Your assignment =>
Would you please transcribe exactly the lines from the one containing "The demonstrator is" through the end of the material below, and only those?
··· Given information
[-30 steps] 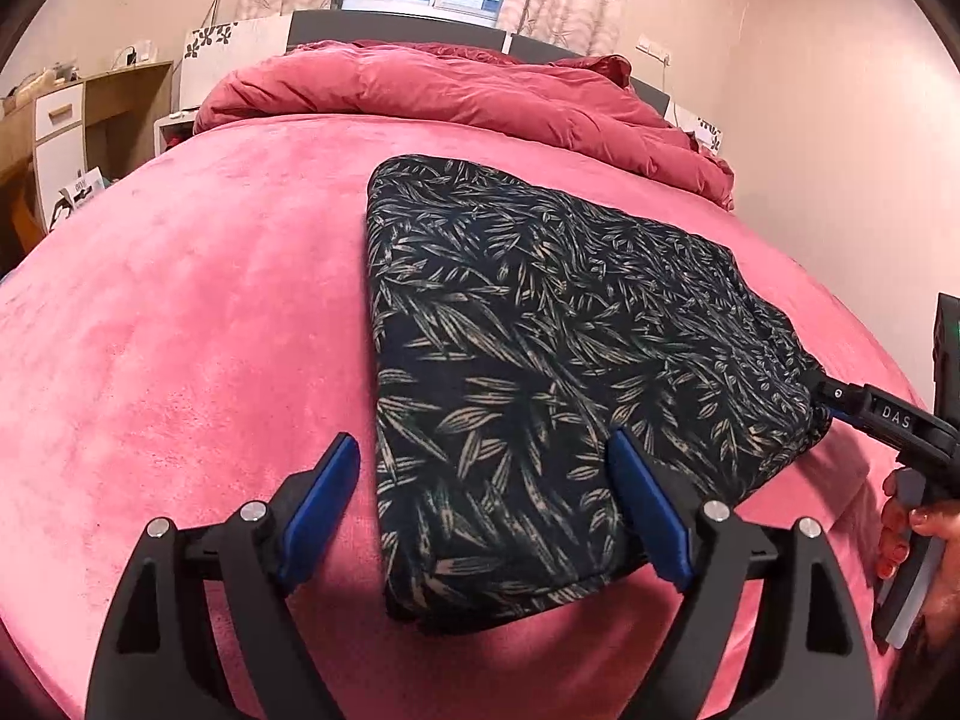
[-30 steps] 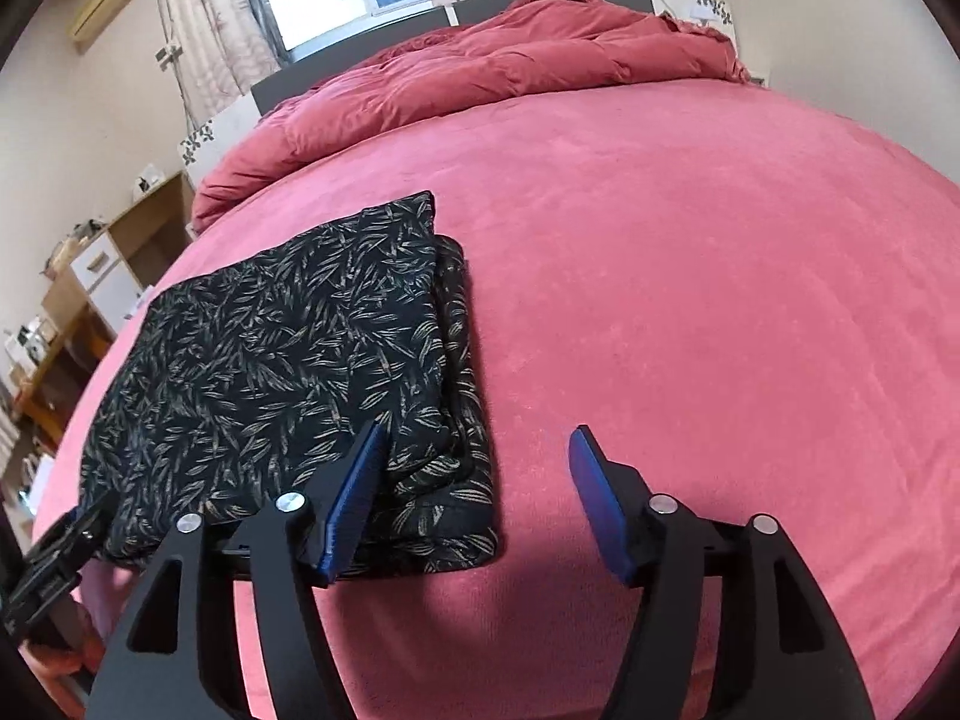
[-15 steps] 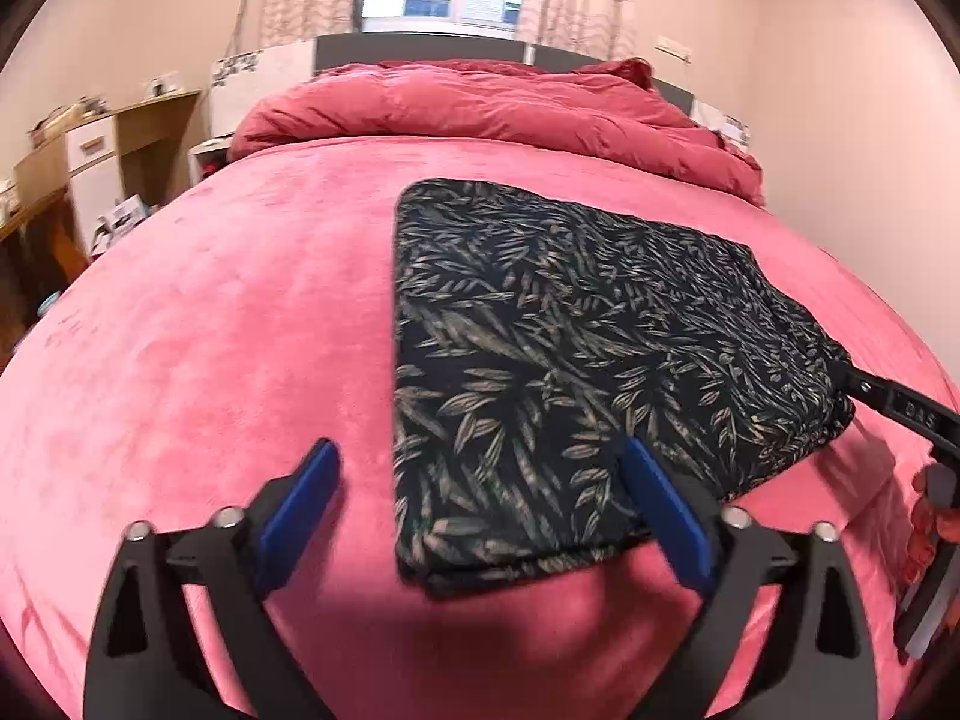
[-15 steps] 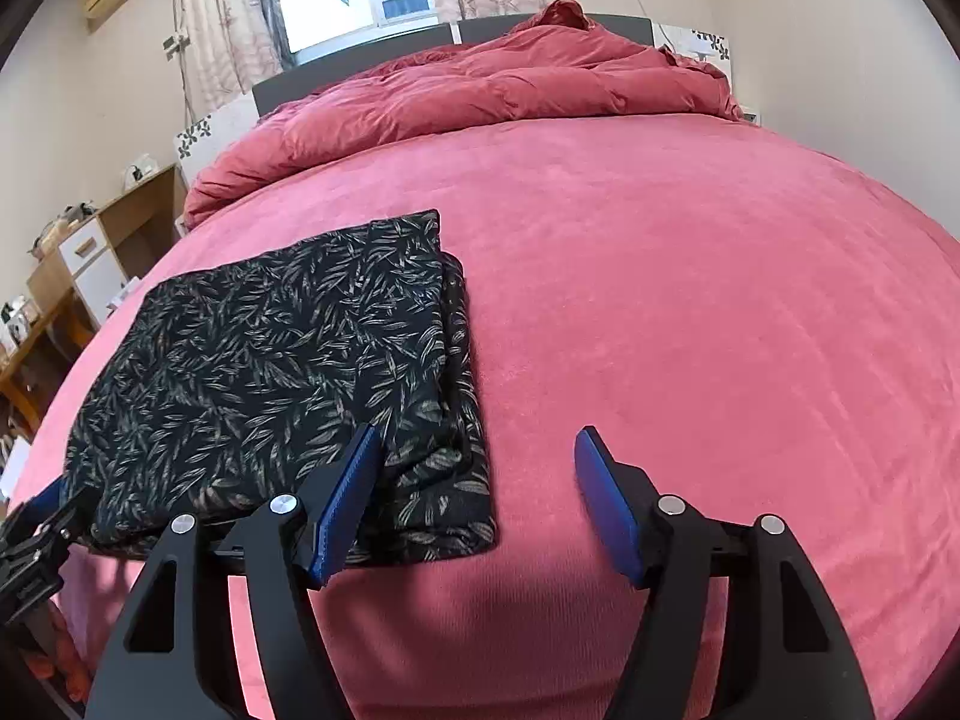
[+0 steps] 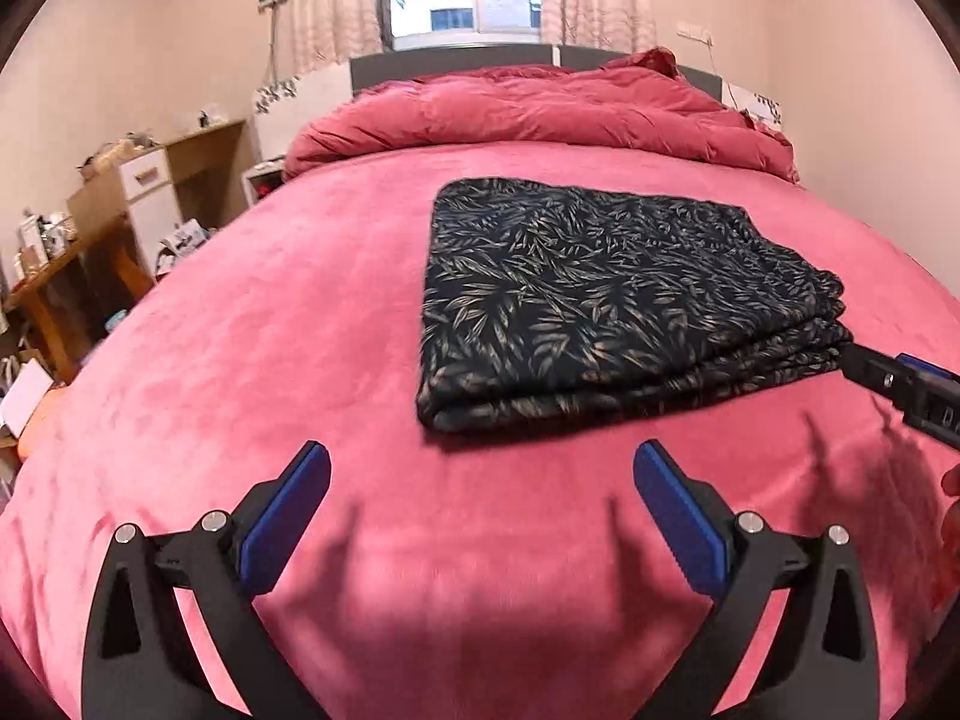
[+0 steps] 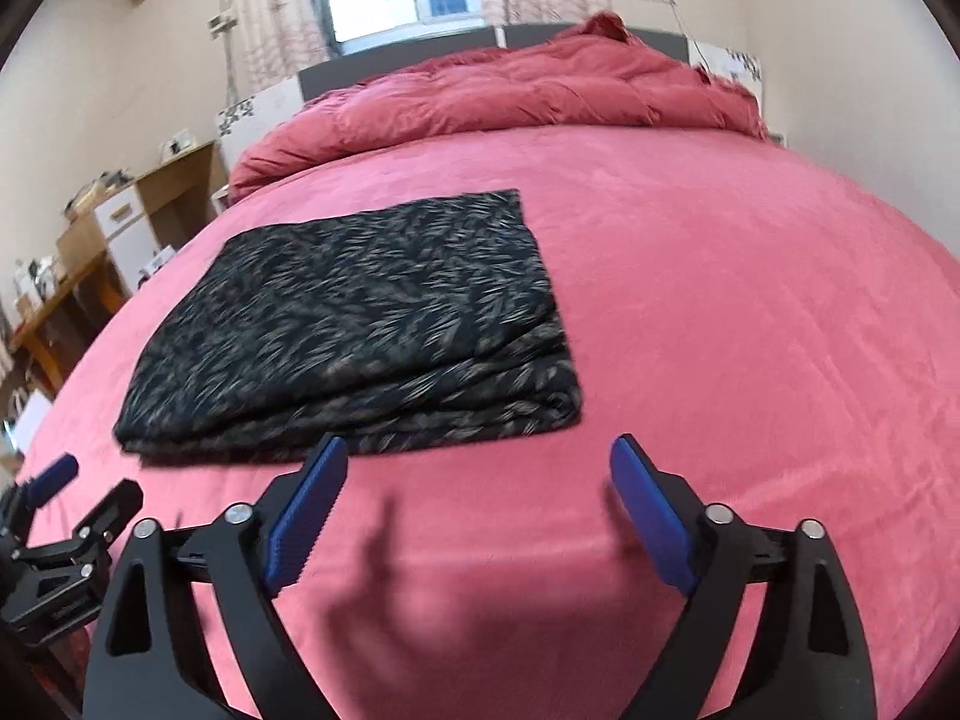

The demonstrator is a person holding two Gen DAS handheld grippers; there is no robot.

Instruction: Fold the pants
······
Result of this task =>
The demonstrator is a person holding two Gen DAS handheld grippers; there is no robot.

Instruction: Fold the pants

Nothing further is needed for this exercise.